Simply put, if we have the decomposition over $V=V_1\otimes V_2$, which we represent with, say, the reshaping [2,4,2,4] why do we einsum over the first and third indices for trace over $V_1$ and second and fourth for trace over $V_2$? Maybe this is obvious for most of you, but it wasn't for me so here is how I reasoned about it, in case someone else also has doubts about how to connect reshape with the tensor product.

Take a matrix $M$ which is as a linear function over $V$, $M:V\to V$. Then given a basis $\{\vert a \rangle \}$ we get the coefficients of the matrix as $\langle a \vert M \vert b \rangle=M_{ab}$. The full matrix can be written as

$$ M = \sum_{ab} M_{ab} \vert a \rangle \otimes \langle b \vert = \sum_{ab} M_{ab} \vert a \rangle \langle b \vert$$

where $\vert a \rangle$ is a vector on $V$ (basically a column vector) and $\langle b \vert$ is a member of the dual $V^*$, basically a row vector. We omit the tensor product where it's ovbious.

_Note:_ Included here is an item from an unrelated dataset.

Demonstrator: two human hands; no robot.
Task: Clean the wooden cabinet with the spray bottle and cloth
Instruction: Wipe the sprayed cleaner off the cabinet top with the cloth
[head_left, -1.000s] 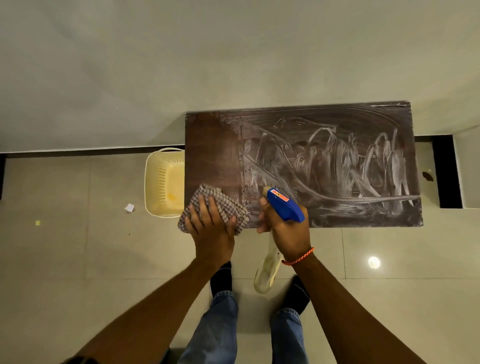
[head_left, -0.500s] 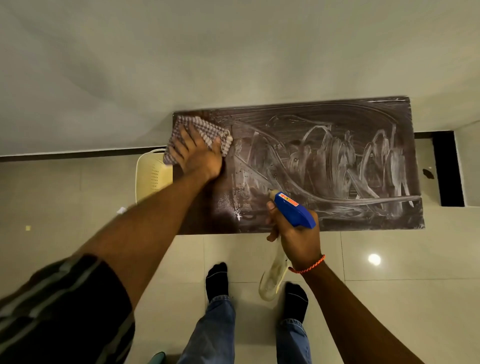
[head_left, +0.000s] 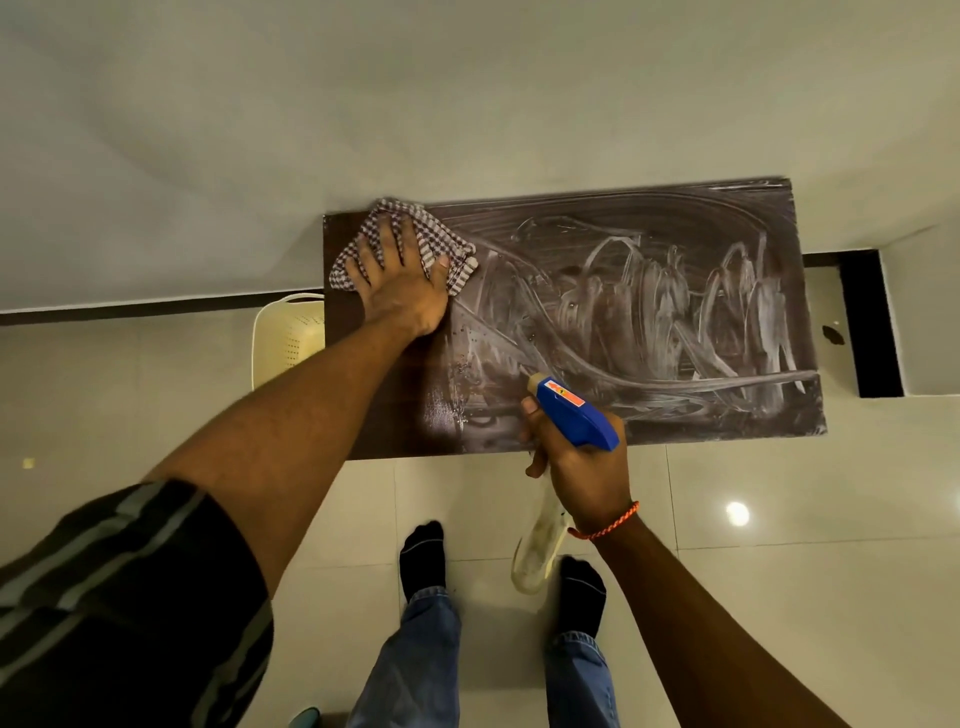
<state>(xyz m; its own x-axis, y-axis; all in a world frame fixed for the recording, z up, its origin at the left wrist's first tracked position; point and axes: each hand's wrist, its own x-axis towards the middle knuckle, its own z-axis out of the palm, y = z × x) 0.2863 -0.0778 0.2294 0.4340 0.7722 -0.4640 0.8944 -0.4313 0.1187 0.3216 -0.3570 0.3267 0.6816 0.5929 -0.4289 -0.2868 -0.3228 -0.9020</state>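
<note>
Right hand (head_left: 576, 467) is curled round the spray bottle (head_left: 576, 413) at the wooden cabinet's (head_left: 623, 218) near edge. Left hand (head_left: 402, 283) presses flat on the cloth (head_left: 447, 239) in the far-left corner. Risk imo: the smeary film on the right dries streaky.
</note>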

Now we insert the decomposition $V=V_1 \otimes V_2$ as ``splitting'' the basis vectors $\vert a \rangle \to \vert i \rangle \otimes \vert j \rangle$, $\langle b \vert \to \langle k \vert \otimes \langle l \vert$ where $0< i,k<\text{dim}V_1$,$0<j,l<\text{dim}V_2$. We also substitute the index a with the pair i,j and b with k,l This gives

$$ M = \sum_{ijkl} M_{i,j,k,l} \vert i \rangle_{V_1} \otimes \vert j \rangle_{V_2} \otimes \langle k \vert_{V_1} \otimes \langle l \vert_{V_2} = \sum_{ijkl} M_{i,j,k,l} \vert i \rangle \langle k \vert \otimes \vert j \rangle \langle l \vert $$

It's obvious from this that if we want to trace over $V_1$ we need to sum over the first and third, and if we want to trace out $V_2$ then we sum over the second and fourth index.